– Ну, нет, страх – это когда есть реакция тела. Пот, дрожь, например. У тебя ничего этого не было. А с историей про оборотней этих разобраться нужно.

– Да какие оборотни? Я ж говорю, психи они! Живут, как в доперезагрузочные времена, вот и чудится им всякое. А Дима уверен, что идеален без коррекции, ну это мания величия просто!

– Тут и с коррекцией никто не идеален, – вздохнула я.

К сожалению, на этом воспоминание обрывалось. Я вышла из картинки. Мама смотрела его вместе со мной, но только со стороны, она пояснила, что чужие воспоминания, в которых нас нет, мы можем смотреть только со стороны, как кино, так устроен транслятор памяти.

– Странно, ты мне никогда не рассказывала об этой своей поездке. А она была… теперь точно не скажешь, чип не показывает даты… месяца три назад, видишь, деревья еще только-только начинают обрастать листьями. Раньше ты всем со мной делилась. Интересно, ведь тебя нашли рядом с этим селом. Именно эти скоморохи и нашли. Значит, это не случайность.

– Мама, для меня всё здесь странное. Даже произносить слова. Как будто я раньше только думала, но никогда не говорила.

– Ты начала говорить в шесть месяцев, как все дети.

– Звуки, цвета… такое ощущение, как будто раньше я была в другом месте и вот меня вырвали оттуда, вырвали насильно и погрузили в этот мир, слишком громкий, слишком яркий… И люди. Ты. Как будто я вижу тебя впервые.

Мама обняла меня за плечи, в ее синих глазах плескался испуг.

– Ничего, это последствие травмы. У тебя была операция на мозге, довольно серьезная, но Маша сказала, что это пройдет. Ты восстановишься, не сразу и, может, не совсем, но обязательно.

– Особенно странно – прикосновения. Я никогда не могу сказать заранее, что окажется твердым, а что мягким, что холодное, а что теплое. А еда… Это вообще странней всего, как она не застревает в горле?

Лена улыбнулась.

– Потом посмотришь урок по анатомии и все поймешь.

– А что со мной случилось? Об этом воспоминания сохранились?

– Они есть, да, но сейчас тебе лучше их не смотреть. Давай, я сама тебе все расскажу.

Но я качаю головой.

– Мама Лена, я в норме. Я почти ничего не чувствую к той Иоланте, которой была. Она как будто чужой человек. Думаю, я смогу увидеть даже ее смерть без особых эмоций.
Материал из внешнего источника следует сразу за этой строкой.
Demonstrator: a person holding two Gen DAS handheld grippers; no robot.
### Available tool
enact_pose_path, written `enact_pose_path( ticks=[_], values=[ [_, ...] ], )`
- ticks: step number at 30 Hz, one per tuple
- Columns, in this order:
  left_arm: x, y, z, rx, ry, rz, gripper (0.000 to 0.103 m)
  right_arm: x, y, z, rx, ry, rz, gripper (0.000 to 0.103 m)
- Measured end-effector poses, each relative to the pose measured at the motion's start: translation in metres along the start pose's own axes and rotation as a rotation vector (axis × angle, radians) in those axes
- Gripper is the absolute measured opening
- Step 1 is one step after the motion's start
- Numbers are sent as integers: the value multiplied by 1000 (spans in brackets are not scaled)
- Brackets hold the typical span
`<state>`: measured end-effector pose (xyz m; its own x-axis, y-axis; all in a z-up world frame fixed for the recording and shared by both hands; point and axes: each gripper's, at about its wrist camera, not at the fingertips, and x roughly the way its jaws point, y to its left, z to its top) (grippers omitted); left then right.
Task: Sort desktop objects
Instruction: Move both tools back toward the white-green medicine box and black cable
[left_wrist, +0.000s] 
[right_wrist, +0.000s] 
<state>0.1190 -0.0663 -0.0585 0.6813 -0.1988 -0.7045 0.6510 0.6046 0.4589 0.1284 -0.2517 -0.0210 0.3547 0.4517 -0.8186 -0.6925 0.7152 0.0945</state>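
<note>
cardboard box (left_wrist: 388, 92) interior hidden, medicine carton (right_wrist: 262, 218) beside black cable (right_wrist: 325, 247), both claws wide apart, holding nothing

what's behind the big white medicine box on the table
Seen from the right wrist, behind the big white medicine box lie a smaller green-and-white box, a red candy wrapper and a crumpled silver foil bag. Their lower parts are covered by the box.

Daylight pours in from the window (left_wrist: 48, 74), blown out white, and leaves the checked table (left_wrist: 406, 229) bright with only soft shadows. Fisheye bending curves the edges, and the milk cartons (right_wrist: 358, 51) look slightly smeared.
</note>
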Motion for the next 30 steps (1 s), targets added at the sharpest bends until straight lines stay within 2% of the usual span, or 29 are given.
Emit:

Лена задумывается на секунду, она ставит тарелки в какое-то устройство, включает кнопку, на мгновение тарелки обливает яркий белый свет. Я с интересом смотрю на устройство.

– Обеззараживатель… давай так, я покажу тебе убийство, которое я видела, и, если оно тебя не напугает, посмотришь тот момент, когда на тебя напали. Сцены смерти уже давно признаны нежелательными для ознакомления и их убрали даже из кино. Но раз уж ты решила стать полицейской… Вам, наверняка показывали в академии и не такое.

Мама Лена прикасается к виску.

– Здесь у каждого человека зашит чип. Чтобы активировать воспоминание, нужно просто подумать о нем и нажать на чип. Вот так.

Лена прикасается к виску, в тот же момент посередине комнаты из пола вырастает голографический экран.

– Это то же самое село Крутое, где напали и на тебя, только пятнадцать лет назад. Совпадение? Не думаю. Что-то там происходит. Этим уже твой отец занимается… В 3015-том я отправилась туда по работе, чтобы создать в том районе месторождение меди.

На экране я вижу, как Лена на берегу реки рассматривает отвесный склон, берет в руки глину, мнет ее, потом раскатывает между пальцев. Вдруг она слышит крики, оборачивается, видит, как по берегу реки бежит молодая женщина, за ней гонится мужчина с ножом. Она кричит, просит ей помочь. Лена бросается к ней, но уже поздно, мужчина догнал женщину, и бьет в грудь ножом. Это сильный удар, нож заходит по самую рукоятку. Она падает сначала на колени, потом утыкается лицом в песок, из раны течет алая кровь. Лена прыгает со склона на пляж. Мужчина прямо в одежде заходит в воду и, пройдя несколько шагов от берега, ныряет. Выныривает он уже шагах в десяти от берега. Лена подбегает к женщине, пытается зажать рану оборкой, которую оторвала от свое юбки. Женщина пытается что-то сказать. Но у нее не получается.